Article on the Problem of the Dead Hand
Geoffrey R. Kirsch (Law Clerk to the Honorable D. Brock Hornby, United States District Court for the District of Maine) recently published an article entitled, Henry James, Inheritance, and the Problem of the Dead Hand, 47 Real Prop. Tr.& Est. L.J. 435 (Winter 2013). Provided below is the Editors’ Synopsis provided by the Real Property, Trust and Estate Law Journal:
Authors have written countless volumes of literature on the problem of the dead hand. This Article addresses how American fiction writer Henry James Jr. wrestled with the dead hand dilemma in many of his literary works and analyzes how the concept came to exist not only in American law, but also in American culture.

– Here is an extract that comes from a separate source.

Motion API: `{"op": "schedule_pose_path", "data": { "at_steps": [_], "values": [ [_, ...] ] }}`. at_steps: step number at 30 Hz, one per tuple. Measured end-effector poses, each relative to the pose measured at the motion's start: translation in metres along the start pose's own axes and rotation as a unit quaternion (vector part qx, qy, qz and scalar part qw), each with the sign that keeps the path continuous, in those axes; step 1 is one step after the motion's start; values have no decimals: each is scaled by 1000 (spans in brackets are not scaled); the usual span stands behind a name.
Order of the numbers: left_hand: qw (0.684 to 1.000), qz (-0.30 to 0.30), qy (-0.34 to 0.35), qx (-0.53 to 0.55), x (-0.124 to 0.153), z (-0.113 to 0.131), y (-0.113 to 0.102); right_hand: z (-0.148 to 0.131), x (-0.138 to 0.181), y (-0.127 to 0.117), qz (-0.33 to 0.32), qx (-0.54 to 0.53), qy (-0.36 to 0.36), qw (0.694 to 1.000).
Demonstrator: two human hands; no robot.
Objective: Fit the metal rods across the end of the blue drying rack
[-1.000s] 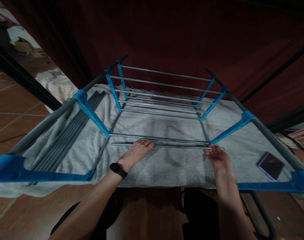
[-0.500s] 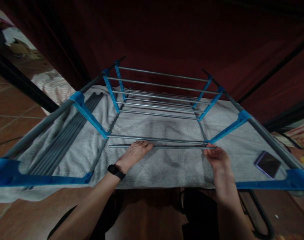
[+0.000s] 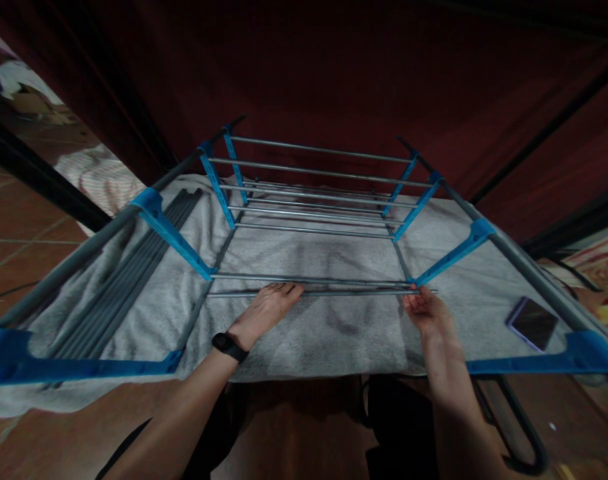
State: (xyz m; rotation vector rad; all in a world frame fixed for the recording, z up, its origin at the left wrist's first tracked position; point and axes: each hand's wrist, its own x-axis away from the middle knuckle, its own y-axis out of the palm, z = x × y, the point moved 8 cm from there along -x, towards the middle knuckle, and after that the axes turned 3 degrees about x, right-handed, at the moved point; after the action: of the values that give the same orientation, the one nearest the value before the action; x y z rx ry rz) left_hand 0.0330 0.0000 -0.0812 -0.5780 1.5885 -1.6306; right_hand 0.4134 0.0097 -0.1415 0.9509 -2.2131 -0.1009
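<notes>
Gripping a rod (image 3: 354, 292), the left hand (image 3: 269, 310) is lying palm down over it, fingers curling, at nine o'clock, hours being counted from the rod's middle. The right hand (image 3: 429, 310) is pinching it at three, just short of its tip. Toward twelve, the rack's (image 3: 174, 243) nearest bar (image 3: 344, 281) is running almost parallel, a narrow gap separating the two. The rod's left tip is ending close to the left rail (image 3: 197, 317); its right tip is poking past the fingers, near the foot of a blue bracket (image 3: 454, 252). Whether it is touching there is hard to say, the spot being small and dim. Toward six, blanket (image 3: 329, 347) is stretching from the hands to its front edge, leaving room on the near side, with the knees (image 3: 404, 427) sitting just beyond. Spare rods (image 3: 129, 273) are lying side by side at nine, outside the rail. A phone (image 3: 534, 325) is resting at three, near the rack's front right corner. A curtain (image 3: 329, 73) is hanging at twelve, behind everything.
</notes>
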Motion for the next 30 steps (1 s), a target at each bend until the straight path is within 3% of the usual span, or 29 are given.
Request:
{"op": "schedule_pose_path", "data": {
  "at_steps": [5,13,24,30],
  "values": [
    [1000,12,-1,-7,1,-4,-3,7,6,9,-20,1,29,999],
    [999,17,-25,-10,3,-18,-11,9,7,12,-29,-22,9,999],
    [998,54,-10,19,1,-13,-10,21,17,33,-76,-32,2,997],
    [998,52,-1,23,-4,-7,-7,34,30,55,-142,-12,21,990]
  ]
}}
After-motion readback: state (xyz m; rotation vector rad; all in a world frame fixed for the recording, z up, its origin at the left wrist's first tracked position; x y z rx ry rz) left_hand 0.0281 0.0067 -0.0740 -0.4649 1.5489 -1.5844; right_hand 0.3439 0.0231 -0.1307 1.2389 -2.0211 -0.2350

James’s life entangled with the problem of the dead hand on many occasions, which likely explains his fascination with the topic. John Chipman Gray, James’s friend, became one of Harvard’s most memorable law professors when he published his treatise The Rule Against Perpetuities, which contained the seemingly simplistic formulation of the rule, which law students continue to learn. Years earlier, James’s father contested the will of James’s grandfather and prevailed when the court ruled that the grandfather’s conditions violated the Rule Against Perpetuities. Although James Sr. overcame the oppressive dead hand imposed by his father, his father’s behavior exemplifies traditional principles of trust and estate law in the United States. The Uniform Trust Code supports the notion that no child has a right to inherit, and therefore, courts may not terminate trusts when termination would disturb such conditions. Conversely, James Jr. likely would approve of the Restatement (Third) of Trusts, which allows modification when the reasons for modification outweigh the material purpose.